8.     Why did we agree to a deal with them versus other suitors?

        The Symphony agreement is the result of a careful process to generate the greatest value for IRI shareholders, and to accelerate the evolution of the company's business strategy. IRI retained investment banking firm William Blair & Co. earlier this year to help review strategic options. After conducting detailed discussions with a select group of firms that had the most potential, the Board selected Symphony because the firm was willing to offer shareholders the greatest value.

9.     Is the deal a sure thing?

        The deal is contingent on customary approvals, including those from regulatory agencies, and on a majority of shareholders tendering their shares to Symphony. At this time, IRI does not foresee any impediments to gaining regulatory approvals, and we anticipate that a majority of shareholders will tender their shares to Symphony.

10.   When will the transaction be finalized?

        IRI expects the deal to close sometime in the third quarter of this year.

11.   What will happen between now and when the deal is completed?

        Between now and the completion of the transaction, IRI will continue to focus on running the business as usual. Symphony will be visiting our offices in an effort to learn more about our business and our clients' needs, in addition to identifying ways to apply its operational and technical expertise.

12.   What could stop the deal from closing?

        To complete the Symphony deal, all of the following must occur:

    Customary approvals, including those from appropriate regulatory agencies.

    A majority of IRI shareholders must tender their shares to Symphony.

        Presently, IRI does not foresee impediments to any of these conditions.

13.   Who will make up the management team?

        The current management team has been working closely with Symphony executives and will remain in place to run IRI's day-to-day operations through the completion of the deal.

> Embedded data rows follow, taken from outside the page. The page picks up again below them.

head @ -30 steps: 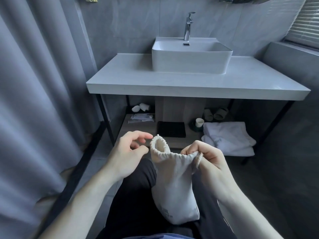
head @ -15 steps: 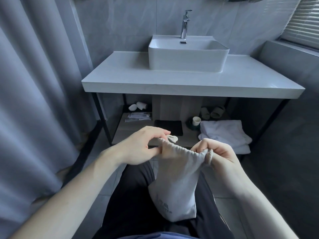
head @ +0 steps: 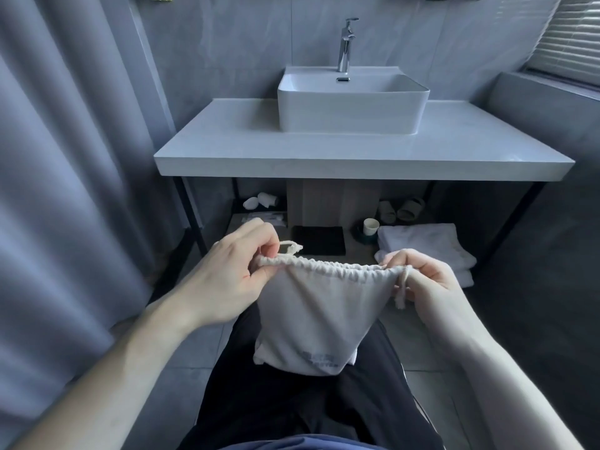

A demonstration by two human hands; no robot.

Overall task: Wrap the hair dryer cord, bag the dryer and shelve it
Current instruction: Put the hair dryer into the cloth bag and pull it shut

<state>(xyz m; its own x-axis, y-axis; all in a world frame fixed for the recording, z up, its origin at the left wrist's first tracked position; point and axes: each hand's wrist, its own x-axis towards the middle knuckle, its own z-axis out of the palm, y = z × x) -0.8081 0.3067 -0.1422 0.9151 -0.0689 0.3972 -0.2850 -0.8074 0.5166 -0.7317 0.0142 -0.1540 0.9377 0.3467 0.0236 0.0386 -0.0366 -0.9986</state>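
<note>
A white drawstring bag [head: 319,323] rests on my lap, bulging with something inside; the hair dryer itself is hidden. My left hand [head: 232,280] pinches the left end of the gathered top hem, where a cord loop [head: 290,246] sticks up. My right hand [head: 425,280] pinches the right end, with a short cord end [head: 402,292] dangling below the fingers. The hem is stretched flat between both hands. Beyond them lies the low shelf [head: 352,251] under the vanity.
A white countertop [head: 357,151] with a basin [head: 352,105] and tap stands ahead. The low shelf holds a black mat [head: 319,240], folded white towels [head: 425,245], a cup [head: 370,226], slippers and small toiletries. A grey curtain [head: 65,190] hangs at the left.
My left hand has taken hold of the bag's top. Both hands have moved apart, pulling the round opening into a flat, stretched hem.
</note>
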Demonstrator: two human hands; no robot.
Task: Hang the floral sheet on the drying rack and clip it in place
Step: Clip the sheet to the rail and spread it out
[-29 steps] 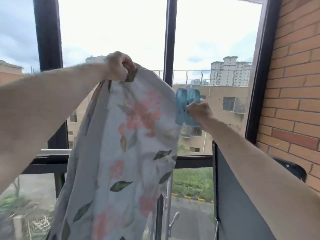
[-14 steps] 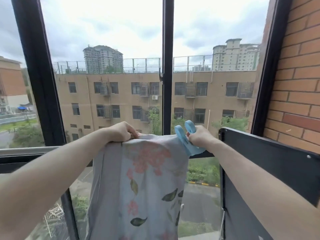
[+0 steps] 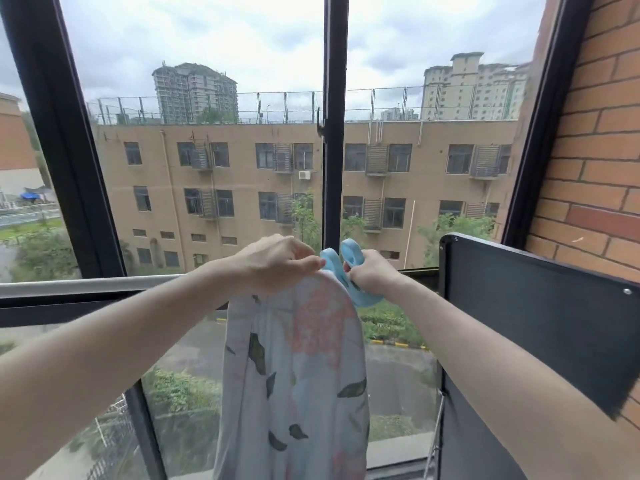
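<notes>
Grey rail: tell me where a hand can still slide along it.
The grey rail is bare left of the left hand. It is crowded where the floral sheet, blue clip and right hand bunch beside the black panel.

soft, even daylight from an overcast sky comes through the window, leaving no hard shadows or glare. the wide lens bends the window frames and brick wall outward at the edges. the forearms near the bottom corners look slightly soft; distant buildings stay fairly sharp.
</notes>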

        The selection of the IRI management team after the deal's close will be the prerogative of the new owners, although it should be noted that Symphony executives have cited the strength of the current management team as a reason for their interest in acquiring IRI. Therefore, a large portion of the current management team could remain in place after the acquisition is completed.

14.   How should I explain this announcement to my clients/vendors/suppliers?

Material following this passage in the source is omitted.